COLLECTED DATA:
-------

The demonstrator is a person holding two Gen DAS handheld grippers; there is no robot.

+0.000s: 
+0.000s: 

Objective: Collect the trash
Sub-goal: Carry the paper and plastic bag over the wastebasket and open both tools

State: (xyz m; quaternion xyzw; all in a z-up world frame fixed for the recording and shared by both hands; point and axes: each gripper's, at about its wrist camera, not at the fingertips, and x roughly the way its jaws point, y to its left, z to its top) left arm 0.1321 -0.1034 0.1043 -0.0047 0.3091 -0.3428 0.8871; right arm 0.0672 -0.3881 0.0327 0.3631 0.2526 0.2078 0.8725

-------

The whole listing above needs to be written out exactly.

SOLUTION TO THIS TASK:
The demonstrator is a person holding two Gen DAS handheld grippers; there is no robot.

+0.000s: 
+0.000s: 

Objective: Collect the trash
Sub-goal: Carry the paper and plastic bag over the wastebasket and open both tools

State: (xyz m; quaternion xyzw; all in a z-up world frame fixed for the recording and shared by both hands; point and axes: each gripper's, at about its wrist camera, not at the fingertips, and x roughly the way its jaws point, y to its left, z to its top) left arm 0.1321 -0.1034 0.1043 -0.0047 0.3091 -0.3428 0.8871; right arm 0.0672 -0.3881 0.0327 0.3631 0.2526 0.2078 0.8725

Nothing more is needed for this answer.